╭─ MATERIAL FOR THE TASK

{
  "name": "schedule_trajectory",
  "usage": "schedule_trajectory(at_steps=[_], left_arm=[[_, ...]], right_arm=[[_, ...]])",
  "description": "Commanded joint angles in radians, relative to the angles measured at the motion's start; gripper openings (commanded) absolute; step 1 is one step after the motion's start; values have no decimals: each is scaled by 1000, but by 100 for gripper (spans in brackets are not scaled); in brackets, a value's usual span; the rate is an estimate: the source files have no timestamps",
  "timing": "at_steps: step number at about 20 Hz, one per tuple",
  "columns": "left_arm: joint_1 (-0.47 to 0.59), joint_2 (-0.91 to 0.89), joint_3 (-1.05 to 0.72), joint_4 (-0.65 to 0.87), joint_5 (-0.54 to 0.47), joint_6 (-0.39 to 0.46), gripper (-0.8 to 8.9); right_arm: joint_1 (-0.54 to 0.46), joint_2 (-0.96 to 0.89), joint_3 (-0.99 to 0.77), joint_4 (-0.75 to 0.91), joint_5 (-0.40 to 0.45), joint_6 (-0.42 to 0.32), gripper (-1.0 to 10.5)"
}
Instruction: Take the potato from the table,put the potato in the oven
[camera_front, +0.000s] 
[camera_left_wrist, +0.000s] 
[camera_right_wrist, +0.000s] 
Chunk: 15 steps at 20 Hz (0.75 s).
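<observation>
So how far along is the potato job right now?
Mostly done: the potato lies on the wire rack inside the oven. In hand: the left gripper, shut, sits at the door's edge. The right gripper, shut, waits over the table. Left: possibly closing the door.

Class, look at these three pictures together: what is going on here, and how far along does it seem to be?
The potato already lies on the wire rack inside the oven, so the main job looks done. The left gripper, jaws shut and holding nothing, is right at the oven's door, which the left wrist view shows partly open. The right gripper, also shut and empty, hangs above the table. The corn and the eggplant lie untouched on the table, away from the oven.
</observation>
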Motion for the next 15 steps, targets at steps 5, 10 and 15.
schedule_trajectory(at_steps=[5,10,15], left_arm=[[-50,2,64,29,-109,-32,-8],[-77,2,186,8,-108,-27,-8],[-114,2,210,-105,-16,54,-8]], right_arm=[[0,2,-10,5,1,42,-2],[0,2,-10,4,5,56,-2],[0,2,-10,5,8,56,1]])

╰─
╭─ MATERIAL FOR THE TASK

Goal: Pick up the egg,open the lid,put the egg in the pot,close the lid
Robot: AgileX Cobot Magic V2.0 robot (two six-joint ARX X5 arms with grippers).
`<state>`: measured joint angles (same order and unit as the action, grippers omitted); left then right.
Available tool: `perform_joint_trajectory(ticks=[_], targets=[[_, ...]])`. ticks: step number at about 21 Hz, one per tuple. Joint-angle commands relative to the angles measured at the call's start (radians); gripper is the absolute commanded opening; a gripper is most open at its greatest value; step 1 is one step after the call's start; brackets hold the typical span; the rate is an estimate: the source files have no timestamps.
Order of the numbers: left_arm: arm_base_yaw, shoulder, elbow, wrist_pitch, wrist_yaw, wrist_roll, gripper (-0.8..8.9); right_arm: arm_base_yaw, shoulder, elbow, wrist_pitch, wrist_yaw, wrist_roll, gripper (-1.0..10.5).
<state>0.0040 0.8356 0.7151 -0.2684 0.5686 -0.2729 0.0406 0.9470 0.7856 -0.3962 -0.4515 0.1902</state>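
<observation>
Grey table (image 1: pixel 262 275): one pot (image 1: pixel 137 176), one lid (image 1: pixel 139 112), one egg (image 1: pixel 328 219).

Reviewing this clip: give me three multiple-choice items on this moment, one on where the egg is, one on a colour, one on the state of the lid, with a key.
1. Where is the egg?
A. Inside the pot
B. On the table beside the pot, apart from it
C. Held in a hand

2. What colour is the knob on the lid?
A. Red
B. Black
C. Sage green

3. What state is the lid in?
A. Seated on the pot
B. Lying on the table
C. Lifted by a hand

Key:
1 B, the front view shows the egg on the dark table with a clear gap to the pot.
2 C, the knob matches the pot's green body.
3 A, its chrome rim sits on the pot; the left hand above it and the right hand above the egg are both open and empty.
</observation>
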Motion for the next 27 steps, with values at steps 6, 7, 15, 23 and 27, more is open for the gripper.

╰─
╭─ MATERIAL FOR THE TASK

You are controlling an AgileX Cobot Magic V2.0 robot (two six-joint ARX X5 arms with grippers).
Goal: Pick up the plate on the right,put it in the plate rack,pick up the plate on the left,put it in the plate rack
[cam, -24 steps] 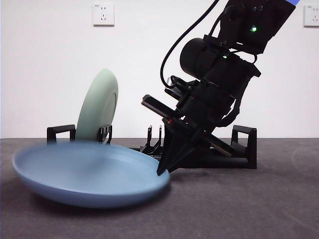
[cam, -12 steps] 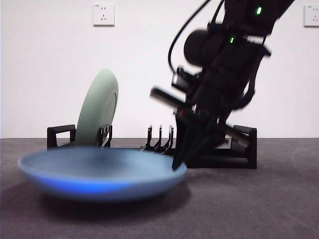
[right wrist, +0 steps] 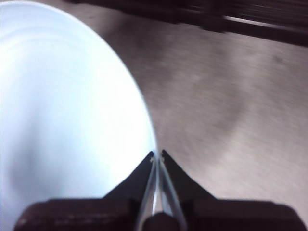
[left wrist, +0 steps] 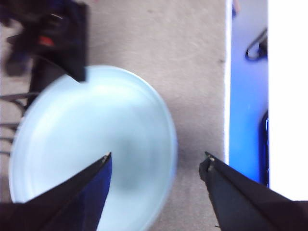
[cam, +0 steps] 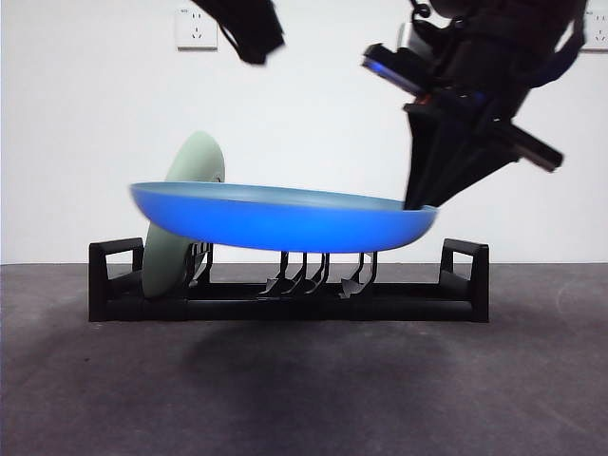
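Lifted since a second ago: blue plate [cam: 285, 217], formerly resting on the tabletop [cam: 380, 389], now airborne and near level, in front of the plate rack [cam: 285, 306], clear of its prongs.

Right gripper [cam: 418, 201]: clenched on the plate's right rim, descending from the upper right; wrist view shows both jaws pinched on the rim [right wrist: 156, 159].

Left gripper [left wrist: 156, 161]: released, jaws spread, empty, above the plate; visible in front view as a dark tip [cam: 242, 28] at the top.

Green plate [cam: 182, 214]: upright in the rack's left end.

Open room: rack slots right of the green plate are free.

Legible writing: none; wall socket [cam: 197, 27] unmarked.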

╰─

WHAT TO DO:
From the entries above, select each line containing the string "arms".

EXPECTED OUTPUT:
Robot: AgileX Cobot Magic V2.0 robot (two six-joint ARX X5 arms with grippers).
You are controlling an AgileX Cobot Magic V2.0 robot (two six-joint ARX X5 arms with grippers).

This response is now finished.